Eva Franch i Gilabert is a New York based architect, curator, educator and lecturer of experimental forms of art and architectural practice. In 2004, she founded her solo practice OOAA (Office of Architectural Affairs) and since 2010 is the Chief Curator and Executive Director of Storefront for Art and Architecture in New York. In 2014 Franch, with the project OfficeUS, was selected by the US State Department to represent the United States Pavilion at the XIV Venice Architecture Biennale. Franch has taught at Columbia University GSAPP, the IUAV University of Venice, SUNY Buffalo, and Rice University School of Architecture.  

 

Leah Meisterlin is a term assistant professor in the Barnard & Columbia Colleges Architecture Department and CEO & cofounder of Office:MG, a research and design firm dedicated to complex and crisis- or conflict-affected areas. Her research is primarily focused on concurrent issues of spatial justice, informational ethics, and the effects of infrastructural networks on the construction of social and political space. Through her research and in practice, Leah specializes in designing novel methodologies for sociospatial systems analysis at local to global scales. 

 

Maria Nicanor is an architecture curator and architectural historian with a focus on cities and urbanism. She is currently a Curator at the Design, Architecture, and Digital Department at the Victoria and Albert Museum in London. Between 2006 and 2014 she was Associate Curator of Architecture and Urbanism at the Guggenheim Museum in New York and Curator at the BMW Guggenheim Lab. At the Guggenheim she also worked on exhibitions such as Frank Lloyd Wright: From Within and Outward, and Contemplating the Void: Interventions in the Guggenheim Museum, among others.

 

Julian Rose grew up in Colorado and New York City. He received his Masters of Architecture from Princeton University where he was awarded the School of Architecture History and Theory Prize.

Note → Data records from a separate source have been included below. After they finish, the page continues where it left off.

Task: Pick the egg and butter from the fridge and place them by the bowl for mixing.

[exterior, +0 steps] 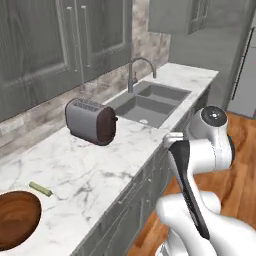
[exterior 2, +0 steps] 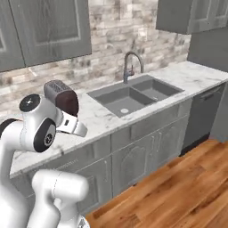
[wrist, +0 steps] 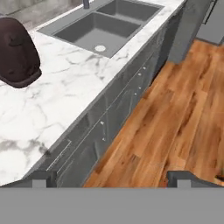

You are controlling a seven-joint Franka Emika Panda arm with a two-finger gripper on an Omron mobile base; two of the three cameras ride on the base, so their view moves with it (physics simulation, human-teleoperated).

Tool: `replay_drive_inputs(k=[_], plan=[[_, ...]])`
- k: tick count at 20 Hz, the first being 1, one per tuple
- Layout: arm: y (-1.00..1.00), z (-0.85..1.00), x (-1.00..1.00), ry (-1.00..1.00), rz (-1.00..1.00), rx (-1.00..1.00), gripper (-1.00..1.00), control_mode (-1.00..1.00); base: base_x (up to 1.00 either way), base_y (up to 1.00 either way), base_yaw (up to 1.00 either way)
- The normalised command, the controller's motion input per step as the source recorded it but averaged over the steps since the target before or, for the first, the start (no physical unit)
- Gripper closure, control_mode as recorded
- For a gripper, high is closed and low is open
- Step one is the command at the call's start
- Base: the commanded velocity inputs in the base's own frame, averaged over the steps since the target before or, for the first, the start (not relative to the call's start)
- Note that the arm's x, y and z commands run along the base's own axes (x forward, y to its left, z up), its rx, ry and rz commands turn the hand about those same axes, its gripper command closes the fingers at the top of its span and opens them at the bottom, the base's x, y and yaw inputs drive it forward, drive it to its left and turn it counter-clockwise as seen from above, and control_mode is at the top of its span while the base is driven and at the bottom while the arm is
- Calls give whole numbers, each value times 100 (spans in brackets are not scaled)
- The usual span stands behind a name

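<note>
The reddish-brown wooden bowl [exterior: 15, 220] sits on the marble counter [exterior: 95, 170] at the lower left. The butter [exterior: 40, 188], a slim pale stick, lies on the counter just beyond the bowl's rim. The egg is out of view. At the far right stands the fridge [exterior: 245, 80], a grey flat front with a dark handle, its door closed. My gripper [wrist: 111, 179] hangs open over the counter's front edge and the wooden floor, its two fingertips [wrist: 40, 178] wide apart with nothing between them. It is well right of the bowl and the butter.
A grey toaster [exterior: 91, 121] with a dark end stands mid-counter. Beyond it lies a double sink [exterior: 147, 105] with a faucet [exterior: 134, 75]. Grey cabinets hang above and run below the counter. The wooden floor [wrist: 175, 109] lies open to the right.
</note>
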Motion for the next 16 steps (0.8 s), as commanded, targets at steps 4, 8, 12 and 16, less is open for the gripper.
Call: replay_drive_inputs(k=[4, 8, 12, 16], plan=[[0, 0, 0, 0, 0, 0, -100, 100, 0, 3, -98], [0, 0, 0, 0, 0, 0, -100, 100, 9, 0, -87], [0, 0, 0, 0, 0, 0, -100, 100, 54, -4, -35], [0, 0, 0, 0, 0, 0, -100, 100, 74, -1, -14]])
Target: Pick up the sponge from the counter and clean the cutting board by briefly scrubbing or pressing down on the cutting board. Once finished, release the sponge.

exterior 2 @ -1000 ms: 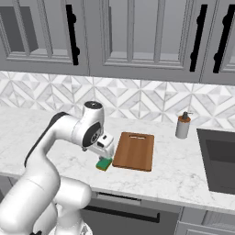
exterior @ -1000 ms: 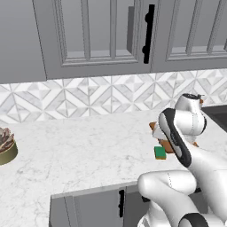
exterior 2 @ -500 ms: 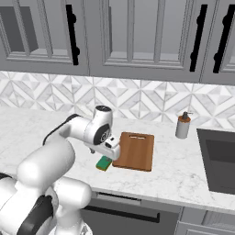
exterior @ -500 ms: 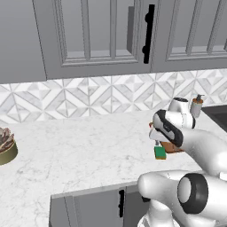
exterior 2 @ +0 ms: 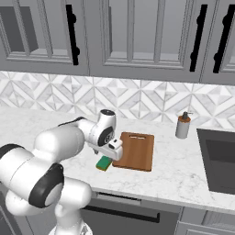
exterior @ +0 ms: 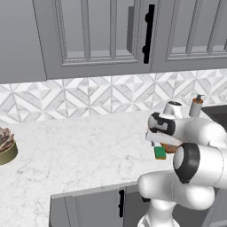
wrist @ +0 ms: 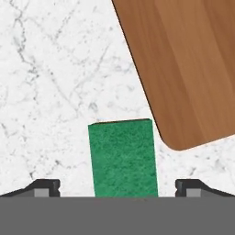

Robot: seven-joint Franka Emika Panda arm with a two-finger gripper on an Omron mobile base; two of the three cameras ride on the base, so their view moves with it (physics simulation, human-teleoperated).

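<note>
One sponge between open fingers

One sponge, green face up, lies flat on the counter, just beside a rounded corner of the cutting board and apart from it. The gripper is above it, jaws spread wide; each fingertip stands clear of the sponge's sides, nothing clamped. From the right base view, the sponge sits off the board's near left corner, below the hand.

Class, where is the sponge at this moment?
The sponge lies on the counter just off the cutting board's near left corner in the right base view, below the open gripper.
</note>
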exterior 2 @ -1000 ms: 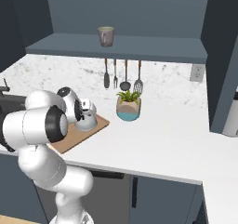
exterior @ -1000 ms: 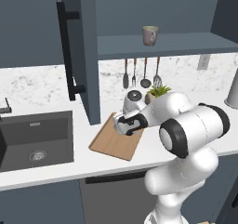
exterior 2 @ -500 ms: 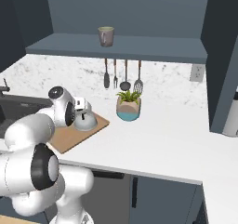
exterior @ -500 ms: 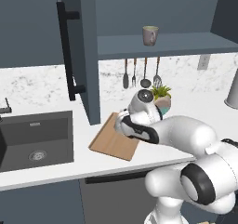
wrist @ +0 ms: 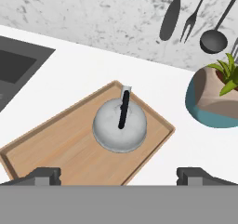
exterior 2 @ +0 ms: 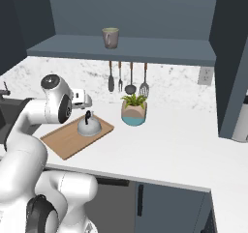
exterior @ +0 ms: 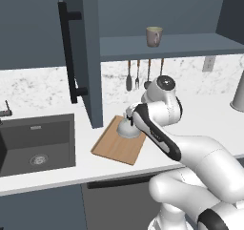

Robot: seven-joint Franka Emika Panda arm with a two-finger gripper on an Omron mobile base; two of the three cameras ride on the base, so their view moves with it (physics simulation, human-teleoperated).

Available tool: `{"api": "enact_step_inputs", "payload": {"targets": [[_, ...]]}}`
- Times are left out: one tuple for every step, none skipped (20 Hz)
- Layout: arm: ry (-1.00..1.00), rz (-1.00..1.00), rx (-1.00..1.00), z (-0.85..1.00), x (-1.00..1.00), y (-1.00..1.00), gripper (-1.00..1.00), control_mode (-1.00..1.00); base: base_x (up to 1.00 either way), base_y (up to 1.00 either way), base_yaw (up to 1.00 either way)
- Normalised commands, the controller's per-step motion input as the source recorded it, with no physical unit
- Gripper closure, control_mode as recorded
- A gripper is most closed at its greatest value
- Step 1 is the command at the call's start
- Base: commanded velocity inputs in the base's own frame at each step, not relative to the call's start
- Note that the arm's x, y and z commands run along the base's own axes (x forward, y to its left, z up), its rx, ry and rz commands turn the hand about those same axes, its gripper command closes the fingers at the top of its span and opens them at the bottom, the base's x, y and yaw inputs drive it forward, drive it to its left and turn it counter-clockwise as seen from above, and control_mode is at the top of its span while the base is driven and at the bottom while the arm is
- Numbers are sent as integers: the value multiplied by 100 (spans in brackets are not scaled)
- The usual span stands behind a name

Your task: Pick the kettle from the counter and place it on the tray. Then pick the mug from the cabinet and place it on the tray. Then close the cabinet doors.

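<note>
Now | kettle (wrist: 120, 125) upright on tray (wrist: 56, 148), spout toward backsplash | gripper (wrist: 118, 174) released above

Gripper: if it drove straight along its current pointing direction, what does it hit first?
Likely the kettle sitting on the tray: it lies just ahead of the open gripper. Depth is unclear.

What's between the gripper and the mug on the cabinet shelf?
Nothing visible. The gripper hangs open above the kettle on the tray; the mug stands alone on the open shelf above. Hanging utensils sit below the shelf edge.
</note>
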Motion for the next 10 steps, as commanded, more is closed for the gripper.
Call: {"api": "enact_step_inputs", "payload": {"targets": [[5,0,0,89,-46,-34,-100,-100,0,0,0],[7,0,0,79,-46,-32,-100,-100,0,0,0],[11,0,1,63,-32,-38,-100,-100,0,0,0],[10,0,1,36,-24,-42,-100,-100,0,0,0],[6,0,1,9,-15,-36,-100,-100,0,0,0],[0,0,2,0,0,-14,-100,-100,0,0,0],[0,0,0,0,0,0,-100,-100,0,0,0],[0,0,0,0,0,0,-100,-100,0,0,0],[0,0,0,0,0,0,-100,-100,0,0,0],[0,0,0,0,0,0,-100,-100,0,0,0]]}}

Prior to attending Princeton he earned his BA from Harvard University in Art and Architectural History. He has worked for AMO on Rem Koolhaas’s proposal for the State Hermitage Museum in Saint Petersburg, Russia, and for the American firm LTL Architects on various buildings, installations, and exhibition designs, including projects sited at Lincoln Center and the Architectural League of New York. Rose’s writing on both art and architecture has been published internationally in such publications as Domus, Log, and Artforum.

 

Mark Wigley is an accomplished scholar and design teacher who has written extensively on the theory and practice of architecture and is the author of Constant’s New Babylon: The Hyper-Architecture of Desire (1998); White Walls, Designer Dresses: The Fashioning of Modern Architecture (1995); and The Architecture of Deconstruction: Derrida’s Haunt (1993). He co-edited The Activist Drawing: Retracing Situationalist Architectures from Constant’s New Babylon to Beyond (2001). Wigley has served as curator for widely attended exhibitions at the Museum of Modern Art, New York; The Drawing Center, New York; Canadian Centre for Architecture, Montreal; and Witte de With Museum, Rotterdam. He received both his Bachelor of Architecture (1979) and his Ph.D. (1987) from the University of Auckland, New Zealand.